EXERCISE: Copy each line of the records below, from the first through the one that contains "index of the", exactly as written.

* * * * *

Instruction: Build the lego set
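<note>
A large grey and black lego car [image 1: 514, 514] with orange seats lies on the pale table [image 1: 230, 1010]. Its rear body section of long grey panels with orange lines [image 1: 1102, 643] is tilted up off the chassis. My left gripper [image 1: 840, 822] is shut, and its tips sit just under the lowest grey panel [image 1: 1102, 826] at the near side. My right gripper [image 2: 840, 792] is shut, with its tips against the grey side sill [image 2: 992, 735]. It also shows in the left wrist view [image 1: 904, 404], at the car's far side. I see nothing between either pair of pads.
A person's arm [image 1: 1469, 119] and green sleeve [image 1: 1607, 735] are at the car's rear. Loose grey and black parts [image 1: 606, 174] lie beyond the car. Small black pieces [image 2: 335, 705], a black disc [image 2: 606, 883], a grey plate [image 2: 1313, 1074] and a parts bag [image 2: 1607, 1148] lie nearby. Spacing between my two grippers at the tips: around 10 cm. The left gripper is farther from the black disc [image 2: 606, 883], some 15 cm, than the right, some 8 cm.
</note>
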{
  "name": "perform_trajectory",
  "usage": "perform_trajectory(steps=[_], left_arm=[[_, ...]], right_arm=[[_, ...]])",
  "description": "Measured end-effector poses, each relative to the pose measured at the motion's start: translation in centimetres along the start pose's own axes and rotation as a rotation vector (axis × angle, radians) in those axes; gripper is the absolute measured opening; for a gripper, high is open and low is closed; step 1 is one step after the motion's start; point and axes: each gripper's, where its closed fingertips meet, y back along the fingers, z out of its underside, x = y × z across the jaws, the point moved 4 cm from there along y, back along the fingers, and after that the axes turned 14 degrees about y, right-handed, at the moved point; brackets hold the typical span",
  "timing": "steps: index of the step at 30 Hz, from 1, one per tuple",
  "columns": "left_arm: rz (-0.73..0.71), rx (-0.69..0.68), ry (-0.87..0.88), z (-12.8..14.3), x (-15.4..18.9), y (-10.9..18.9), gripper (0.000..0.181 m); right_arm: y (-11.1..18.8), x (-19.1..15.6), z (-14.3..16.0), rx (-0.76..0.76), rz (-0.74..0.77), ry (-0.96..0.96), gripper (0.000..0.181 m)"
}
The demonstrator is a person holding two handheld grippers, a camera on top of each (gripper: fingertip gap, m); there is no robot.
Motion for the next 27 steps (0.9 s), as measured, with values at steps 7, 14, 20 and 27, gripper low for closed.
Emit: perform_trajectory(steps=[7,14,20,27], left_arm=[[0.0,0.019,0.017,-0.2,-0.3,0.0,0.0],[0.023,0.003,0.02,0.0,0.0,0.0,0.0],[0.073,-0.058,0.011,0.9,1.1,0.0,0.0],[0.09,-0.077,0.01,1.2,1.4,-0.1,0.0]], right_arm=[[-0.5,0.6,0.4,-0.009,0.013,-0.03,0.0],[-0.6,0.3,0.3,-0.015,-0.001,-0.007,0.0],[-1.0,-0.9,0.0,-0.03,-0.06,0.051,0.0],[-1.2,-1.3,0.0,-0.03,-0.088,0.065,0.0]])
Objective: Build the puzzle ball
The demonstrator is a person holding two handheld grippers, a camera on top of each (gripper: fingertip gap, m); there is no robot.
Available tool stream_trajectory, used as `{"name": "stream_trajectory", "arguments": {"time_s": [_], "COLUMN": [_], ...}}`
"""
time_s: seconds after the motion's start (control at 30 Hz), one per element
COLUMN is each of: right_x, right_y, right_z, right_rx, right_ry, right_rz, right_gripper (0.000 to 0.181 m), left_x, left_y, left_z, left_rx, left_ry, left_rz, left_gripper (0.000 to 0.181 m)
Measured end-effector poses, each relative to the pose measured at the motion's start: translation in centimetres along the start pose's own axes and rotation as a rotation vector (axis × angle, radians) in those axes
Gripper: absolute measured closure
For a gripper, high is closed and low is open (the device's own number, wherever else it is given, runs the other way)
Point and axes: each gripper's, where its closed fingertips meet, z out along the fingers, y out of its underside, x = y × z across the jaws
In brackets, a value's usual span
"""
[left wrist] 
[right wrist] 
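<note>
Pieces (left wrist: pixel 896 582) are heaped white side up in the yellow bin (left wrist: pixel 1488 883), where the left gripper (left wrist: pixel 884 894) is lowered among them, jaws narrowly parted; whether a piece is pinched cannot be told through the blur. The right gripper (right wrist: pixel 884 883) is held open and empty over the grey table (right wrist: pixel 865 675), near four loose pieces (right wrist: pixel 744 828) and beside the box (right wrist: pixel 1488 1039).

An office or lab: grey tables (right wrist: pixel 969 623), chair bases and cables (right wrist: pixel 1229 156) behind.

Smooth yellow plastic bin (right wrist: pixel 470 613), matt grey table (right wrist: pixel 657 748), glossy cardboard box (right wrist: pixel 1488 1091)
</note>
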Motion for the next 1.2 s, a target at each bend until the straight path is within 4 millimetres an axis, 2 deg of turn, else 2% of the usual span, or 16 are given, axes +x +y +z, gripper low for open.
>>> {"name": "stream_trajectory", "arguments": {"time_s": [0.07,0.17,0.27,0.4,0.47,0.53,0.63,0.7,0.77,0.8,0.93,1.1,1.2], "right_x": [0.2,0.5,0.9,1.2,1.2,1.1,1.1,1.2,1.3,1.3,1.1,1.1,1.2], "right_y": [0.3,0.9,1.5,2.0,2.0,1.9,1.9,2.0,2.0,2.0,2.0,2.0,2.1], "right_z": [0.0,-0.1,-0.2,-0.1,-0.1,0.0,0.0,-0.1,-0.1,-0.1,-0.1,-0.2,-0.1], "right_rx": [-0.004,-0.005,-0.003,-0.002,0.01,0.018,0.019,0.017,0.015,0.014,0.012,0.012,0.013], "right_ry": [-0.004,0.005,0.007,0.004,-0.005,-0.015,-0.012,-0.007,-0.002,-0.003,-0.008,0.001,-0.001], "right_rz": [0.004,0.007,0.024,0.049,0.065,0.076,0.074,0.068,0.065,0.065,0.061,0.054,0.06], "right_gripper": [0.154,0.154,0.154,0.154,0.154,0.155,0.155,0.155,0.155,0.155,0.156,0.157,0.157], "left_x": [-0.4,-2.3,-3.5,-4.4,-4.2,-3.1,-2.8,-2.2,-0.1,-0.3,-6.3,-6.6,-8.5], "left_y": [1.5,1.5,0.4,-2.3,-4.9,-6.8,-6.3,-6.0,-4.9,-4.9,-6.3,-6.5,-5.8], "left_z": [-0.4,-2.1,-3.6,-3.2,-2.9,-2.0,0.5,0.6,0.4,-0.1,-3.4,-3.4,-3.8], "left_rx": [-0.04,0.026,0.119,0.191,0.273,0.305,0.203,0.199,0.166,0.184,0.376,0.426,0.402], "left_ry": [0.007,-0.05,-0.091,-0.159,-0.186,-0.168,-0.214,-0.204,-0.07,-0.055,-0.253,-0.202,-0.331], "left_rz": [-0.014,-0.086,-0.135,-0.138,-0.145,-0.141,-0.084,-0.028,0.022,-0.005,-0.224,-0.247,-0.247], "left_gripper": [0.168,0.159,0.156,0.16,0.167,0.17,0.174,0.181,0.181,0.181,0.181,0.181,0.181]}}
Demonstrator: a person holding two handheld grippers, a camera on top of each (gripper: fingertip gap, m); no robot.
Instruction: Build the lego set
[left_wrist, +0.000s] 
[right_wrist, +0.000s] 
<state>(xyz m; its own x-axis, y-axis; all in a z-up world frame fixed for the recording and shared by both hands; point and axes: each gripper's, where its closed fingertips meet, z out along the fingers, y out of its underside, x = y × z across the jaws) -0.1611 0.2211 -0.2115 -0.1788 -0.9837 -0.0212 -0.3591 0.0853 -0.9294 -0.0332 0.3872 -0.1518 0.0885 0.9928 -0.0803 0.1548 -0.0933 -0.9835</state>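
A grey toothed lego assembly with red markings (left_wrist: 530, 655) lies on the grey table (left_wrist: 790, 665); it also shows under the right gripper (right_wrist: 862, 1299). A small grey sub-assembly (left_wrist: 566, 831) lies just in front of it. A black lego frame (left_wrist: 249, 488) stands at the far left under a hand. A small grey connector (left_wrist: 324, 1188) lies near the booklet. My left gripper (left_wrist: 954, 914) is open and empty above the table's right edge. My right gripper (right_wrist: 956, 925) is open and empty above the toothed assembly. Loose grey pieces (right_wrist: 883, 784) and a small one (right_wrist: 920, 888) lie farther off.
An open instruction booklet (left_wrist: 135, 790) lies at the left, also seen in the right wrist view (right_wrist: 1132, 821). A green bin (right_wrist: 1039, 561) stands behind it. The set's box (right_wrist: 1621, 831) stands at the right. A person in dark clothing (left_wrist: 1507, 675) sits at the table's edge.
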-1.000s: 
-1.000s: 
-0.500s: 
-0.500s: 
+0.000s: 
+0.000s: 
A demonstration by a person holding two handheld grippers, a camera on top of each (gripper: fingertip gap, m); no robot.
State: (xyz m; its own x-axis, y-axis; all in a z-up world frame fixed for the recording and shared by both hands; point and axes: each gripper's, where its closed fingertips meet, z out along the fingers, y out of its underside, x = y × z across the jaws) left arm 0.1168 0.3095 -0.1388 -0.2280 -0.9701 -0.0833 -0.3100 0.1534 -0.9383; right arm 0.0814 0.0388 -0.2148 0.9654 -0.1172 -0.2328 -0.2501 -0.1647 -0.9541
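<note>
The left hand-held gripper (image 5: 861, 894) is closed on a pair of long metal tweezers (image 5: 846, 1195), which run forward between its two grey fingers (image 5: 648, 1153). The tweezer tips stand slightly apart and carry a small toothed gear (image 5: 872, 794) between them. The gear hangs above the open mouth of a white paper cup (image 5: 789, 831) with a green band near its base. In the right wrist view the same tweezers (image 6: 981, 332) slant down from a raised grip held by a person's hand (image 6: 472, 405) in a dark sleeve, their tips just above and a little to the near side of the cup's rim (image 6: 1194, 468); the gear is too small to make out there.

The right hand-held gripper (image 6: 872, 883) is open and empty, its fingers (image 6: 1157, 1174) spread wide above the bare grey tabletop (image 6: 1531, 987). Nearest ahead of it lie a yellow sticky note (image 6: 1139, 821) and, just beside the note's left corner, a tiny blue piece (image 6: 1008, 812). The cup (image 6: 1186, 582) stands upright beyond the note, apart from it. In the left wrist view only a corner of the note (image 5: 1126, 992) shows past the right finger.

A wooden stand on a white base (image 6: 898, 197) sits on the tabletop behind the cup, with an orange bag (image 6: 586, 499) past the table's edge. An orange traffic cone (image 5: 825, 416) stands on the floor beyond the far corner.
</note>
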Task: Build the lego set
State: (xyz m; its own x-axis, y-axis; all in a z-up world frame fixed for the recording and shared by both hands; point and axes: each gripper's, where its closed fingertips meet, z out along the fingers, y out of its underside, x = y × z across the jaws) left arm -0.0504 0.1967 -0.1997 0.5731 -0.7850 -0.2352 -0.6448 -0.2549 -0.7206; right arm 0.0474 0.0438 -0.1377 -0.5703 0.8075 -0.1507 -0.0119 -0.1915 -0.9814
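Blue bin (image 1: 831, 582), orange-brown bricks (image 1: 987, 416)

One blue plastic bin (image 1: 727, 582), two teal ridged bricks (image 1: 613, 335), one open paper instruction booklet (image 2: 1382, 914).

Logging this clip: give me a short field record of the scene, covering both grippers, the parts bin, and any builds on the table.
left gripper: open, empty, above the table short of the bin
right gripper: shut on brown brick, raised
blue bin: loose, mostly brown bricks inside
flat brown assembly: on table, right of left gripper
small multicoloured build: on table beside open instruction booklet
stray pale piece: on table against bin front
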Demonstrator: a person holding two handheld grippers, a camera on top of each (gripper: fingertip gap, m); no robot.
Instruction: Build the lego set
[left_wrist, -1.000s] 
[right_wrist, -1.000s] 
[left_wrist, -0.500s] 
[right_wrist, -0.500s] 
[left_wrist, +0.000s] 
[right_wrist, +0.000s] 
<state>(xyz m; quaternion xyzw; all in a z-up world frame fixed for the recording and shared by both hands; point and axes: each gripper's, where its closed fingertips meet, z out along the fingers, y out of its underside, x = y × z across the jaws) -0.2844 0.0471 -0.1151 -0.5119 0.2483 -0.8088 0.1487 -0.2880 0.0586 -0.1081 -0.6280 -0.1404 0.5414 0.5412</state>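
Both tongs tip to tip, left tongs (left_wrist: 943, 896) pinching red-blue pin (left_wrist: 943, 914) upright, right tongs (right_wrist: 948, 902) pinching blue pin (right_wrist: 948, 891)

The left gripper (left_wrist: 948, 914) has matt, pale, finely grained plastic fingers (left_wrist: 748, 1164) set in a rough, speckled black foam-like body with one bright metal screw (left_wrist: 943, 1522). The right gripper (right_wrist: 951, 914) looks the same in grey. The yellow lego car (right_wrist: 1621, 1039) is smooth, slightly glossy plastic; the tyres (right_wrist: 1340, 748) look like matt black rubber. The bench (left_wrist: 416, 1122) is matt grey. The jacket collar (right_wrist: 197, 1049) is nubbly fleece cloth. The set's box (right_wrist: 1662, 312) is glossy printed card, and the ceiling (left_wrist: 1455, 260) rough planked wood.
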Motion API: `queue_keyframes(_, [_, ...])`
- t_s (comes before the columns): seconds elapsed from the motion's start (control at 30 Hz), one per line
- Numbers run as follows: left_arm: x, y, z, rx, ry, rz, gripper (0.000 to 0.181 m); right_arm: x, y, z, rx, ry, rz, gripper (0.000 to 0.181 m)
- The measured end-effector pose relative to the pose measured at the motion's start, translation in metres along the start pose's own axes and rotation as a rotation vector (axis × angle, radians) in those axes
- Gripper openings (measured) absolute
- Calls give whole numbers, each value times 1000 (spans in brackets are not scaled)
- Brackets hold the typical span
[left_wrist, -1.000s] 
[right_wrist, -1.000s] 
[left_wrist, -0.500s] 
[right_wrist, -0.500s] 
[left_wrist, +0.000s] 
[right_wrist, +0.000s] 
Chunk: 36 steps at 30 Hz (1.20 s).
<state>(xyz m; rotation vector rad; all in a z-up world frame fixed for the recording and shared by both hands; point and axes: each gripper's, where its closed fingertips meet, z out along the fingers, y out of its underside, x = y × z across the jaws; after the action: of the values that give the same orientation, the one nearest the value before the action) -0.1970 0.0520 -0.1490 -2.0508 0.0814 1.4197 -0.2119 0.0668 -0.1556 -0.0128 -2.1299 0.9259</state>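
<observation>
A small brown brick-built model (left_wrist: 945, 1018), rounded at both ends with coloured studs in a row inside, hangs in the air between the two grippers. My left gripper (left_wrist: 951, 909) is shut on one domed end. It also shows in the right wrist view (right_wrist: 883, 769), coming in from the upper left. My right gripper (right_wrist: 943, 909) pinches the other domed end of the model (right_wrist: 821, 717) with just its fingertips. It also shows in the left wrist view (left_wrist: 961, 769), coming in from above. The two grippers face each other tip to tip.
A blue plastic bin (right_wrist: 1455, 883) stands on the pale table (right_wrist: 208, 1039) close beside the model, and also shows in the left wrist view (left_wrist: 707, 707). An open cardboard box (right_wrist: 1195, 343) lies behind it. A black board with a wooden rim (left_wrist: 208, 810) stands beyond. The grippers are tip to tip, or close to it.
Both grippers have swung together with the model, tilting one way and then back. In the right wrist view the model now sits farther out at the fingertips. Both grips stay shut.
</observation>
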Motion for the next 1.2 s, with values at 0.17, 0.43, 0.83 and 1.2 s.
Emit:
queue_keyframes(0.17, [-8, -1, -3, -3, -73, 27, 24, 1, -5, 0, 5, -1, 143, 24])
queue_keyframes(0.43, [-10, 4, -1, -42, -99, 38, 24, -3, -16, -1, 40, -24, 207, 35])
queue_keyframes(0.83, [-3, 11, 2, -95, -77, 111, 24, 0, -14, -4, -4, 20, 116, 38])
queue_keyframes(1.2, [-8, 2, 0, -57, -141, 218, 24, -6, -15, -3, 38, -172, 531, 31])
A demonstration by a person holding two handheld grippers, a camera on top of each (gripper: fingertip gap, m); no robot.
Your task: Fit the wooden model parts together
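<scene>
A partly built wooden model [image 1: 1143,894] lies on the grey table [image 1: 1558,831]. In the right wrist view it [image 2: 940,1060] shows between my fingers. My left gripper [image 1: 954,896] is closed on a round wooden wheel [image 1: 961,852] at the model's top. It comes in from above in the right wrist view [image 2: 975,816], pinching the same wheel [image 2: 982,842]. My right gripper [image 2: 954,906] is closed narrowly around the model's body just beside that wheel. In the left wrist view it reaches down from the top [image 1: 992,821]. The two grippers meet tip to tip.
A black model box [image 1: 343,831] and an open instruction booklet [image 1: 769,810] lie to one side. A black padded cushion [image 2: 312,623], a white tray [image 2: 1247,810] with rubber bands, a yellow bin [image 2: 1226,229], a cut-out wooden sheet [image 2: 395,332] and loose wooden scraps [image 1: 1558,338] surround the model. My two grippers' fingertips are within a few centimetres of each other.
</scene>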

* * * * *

WORKED SOLUTION:
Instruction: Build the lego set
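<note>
A large grey and black lego car [image 1: 514, 514] with orange seats lies on the pale table [image 1: 230, 1010]. Its rear body section of long grey panels with orange lines [image 1: 1102, 643] is tilted up off the chassis. My left gripper [image 1: 840, 822] is shut, and its tips sit just under the lowest grey panel [image 1: 1102, 826] at the near side. My right gripper [image 2: 840, 792] is shut, with its tips against the grey side sill [image 2: 992, 735]. It also shows in the left wrist view [image 1: 904, 404], at the car's far side. I see nothing between either pair of pads.
A person's arm [image 1: 1469, 119] and green sleeve [image 1: 1607, 735] are at the car's rear. Loose grey and black parts [image 1: 606, 174] lie beyond the car. Small black pieces [image 2: 335, 705], a black disc [image 2: 606, 883], a grey plate [image 2: 1313, 1074] and a parts bag [image 2: 1607, 1148] lie nearby. Spacing between my two grippers at the tips: around 10 cm. The left gripper is farther from the black disc [image 2: 606, 883], some 15 cm, than the right, some 8 cm.
</note>
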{
  "name": "perform_trajectory",
  "usage": "perform_trajectory(steps=[_], left_arm=[[_, ...]], right_arm=[[_, ...]])",
  "description": "Measured end-effector poses, each relative to the pose measured at the motion's start: translation in centimetres along the start pose's own axes and rotation as a rotation vector (axis × angle, radians) in those axes; gripper is the absolute measured opening; for a gripper, high is open and low is closed; step 1 is one step after the motion's start; point and axes: each gripper's, where its closed fingertips meet, y back along the fingers, z out of its underside, x = y × z across the jaws, the point moved 4 cm from there along y, back along the fingers, and after that the axes turned 14 degrees about y, right-handed, at the moved point; brackets hold the typical span",
  "timing": "steps: index of the step at 30 Hz, from 1, one per tuple",

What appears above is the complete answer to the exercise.